Sunday, September 11, 2011

It's been a different weekend for me. My children spent the first weekend with their father and his girlfriend in their house. Change is such a scary thing, I don't care how much you think you want it or you really know it's the best thing... it scares the hell out of me anyway! Guess I can't speak for anyone but me. I'm sure there are people out there that can truly just flow with whatever life throws their way. They look at it, see the positives, move forward. I HATE THOSE PEOPLE. "People are always telling me that change is good. But all that means is something you didn't want to happen has happened." - Meg Ryan in You've Got Mail.
Of course I do recognize my need to embrace it. I also recognize the fact that I am the kind of person who would stay in a bad but comfortable situation rather than move on into a situation that, while difficult, will be better and make me happier in the long run.
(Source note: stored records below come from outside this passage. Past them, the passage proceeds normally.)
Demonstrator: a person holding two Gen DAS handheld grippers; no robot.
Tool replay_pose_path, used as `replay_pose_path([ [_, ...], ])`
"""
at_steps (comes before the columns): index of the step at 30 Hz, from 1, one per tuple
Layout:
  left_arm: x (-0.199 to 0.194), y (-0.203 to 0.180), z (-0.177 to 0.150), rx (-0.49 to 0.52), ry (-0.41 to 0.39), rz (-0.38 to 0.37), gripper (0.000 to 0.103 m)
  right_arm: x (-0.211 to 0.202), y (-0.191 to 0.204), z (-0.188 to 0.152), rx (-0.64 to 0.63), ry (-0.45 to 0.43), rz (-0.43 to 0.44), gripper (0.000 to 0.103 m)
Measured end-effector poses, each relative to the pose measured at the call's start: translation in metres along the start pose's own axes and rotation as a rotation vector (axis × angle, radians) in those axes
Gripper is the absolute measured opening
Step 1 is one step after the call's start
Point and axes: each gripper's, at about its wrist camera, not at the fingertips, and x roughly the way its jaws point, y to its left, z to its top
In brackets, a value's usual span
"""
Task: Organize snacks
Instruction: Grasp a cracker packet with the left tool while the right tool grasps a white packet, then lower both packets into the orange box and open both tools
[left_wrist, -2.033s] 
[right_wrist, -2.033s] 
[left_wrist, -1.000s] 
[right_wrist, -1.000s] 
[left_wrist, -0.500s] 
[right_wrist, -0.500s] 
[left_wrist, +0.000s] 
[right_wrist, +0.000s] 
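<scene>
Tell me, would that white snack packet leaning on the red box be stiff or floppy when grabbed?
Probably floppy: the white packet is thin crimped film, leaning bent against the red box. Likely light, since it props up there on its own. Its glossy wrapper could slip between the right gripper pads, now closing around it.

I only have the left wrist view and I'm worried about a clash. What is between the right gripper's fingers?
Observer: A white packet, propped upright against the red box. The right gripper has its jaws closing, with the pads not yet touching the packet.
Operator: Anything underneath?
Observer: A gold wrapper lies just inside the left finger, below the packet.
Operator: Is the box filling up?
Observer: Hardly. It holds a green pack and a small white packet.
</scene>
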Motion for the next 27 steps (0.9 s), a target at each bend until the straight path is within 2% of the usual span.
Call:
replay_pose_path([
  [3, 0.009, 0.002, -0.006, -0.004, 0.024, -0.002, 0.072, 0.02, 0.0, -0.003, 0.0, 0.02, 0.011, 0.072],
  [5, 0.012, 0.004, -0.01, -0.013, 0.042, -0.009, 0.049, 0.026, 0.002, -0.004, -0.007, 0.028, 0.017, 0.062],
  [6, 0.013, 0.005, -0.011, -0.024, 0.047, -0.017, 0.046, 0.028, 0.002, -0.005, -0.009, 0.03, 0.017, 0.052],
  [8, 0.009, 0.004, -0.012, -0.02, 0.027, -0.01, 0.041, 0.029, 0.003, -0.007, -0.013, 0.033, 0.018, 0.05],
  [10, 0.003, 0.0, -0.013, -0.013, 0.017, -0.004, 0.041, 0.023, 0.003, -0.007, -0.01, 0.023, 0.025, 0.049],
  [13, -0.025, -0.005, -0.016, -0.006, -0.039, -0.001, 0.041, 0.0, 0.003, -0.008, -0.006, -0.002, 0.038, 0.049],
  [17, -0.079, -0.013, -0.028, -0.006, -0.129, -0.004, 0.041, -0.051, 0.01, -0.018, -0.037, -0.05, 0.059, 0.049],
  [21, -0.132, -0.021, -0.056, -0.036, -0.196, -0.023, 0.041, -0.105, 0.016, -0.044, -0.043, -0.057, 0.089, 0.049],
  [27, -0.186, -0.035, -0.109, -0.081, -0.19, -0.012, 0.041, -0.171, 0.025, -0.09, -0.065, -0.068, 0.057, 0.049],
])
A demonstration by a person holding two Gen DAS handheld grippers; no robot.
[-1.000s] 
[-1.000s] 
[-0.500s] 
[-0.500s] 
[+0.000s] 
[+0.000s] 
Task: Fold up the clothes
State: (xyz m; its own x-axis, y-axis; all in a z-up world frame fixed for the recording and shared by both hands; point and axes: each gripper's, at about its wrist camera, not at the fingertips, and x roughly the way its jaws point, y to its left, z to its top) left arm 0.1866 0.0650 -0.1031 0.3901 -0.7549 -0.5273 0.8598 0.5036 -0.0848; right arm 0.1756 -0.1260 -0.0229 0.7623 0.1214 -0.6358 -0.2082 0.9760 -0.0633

It's hard to understand how you know something like this about yourself  but continue to operate in the same manner. "Change is the essence of life. Be willing to surrender what you are for what you could become." I love that thought. However at my age and in my position it is a little hard to convince myself that there is something else that I can become. Wasn't I supposed to be what I was going to be by now? Or maybe we are always evolving and we are never a finished product. "The first step towards change is awareness. The second step is acceptance." - Nathaniel Branden
The truth of my life right now is that I have to accept the change that is happening. And the harder truth is I have to see the good in it, take that and turn it the ability to continue to evolve into a better person daily. "The great thing is, if one can, to stop regarding all the unpleasant things as interruptions in ones own or real life. The truth is, of course, that what one regards as interruptions are precisely one's life." - C.S. Lewis.
So the lesson in change is that every step is just your life as it was meant to be played. Somehow the word change connotes an event that wasn't meant to happen has happened and you now have to adapt. However maybe the truth of the universe is that there isn't really "change" at all, only continuance.
"Life is change, growth is optional. Choose wisely."
So I think I am deciding to say, as of today, my life isn't changing. I am growing. I will work to accept the evolution of my life and the never ending growth that the world forces on me. I cannot promise I will always like it but I will accept it and use it to my advantage somehow.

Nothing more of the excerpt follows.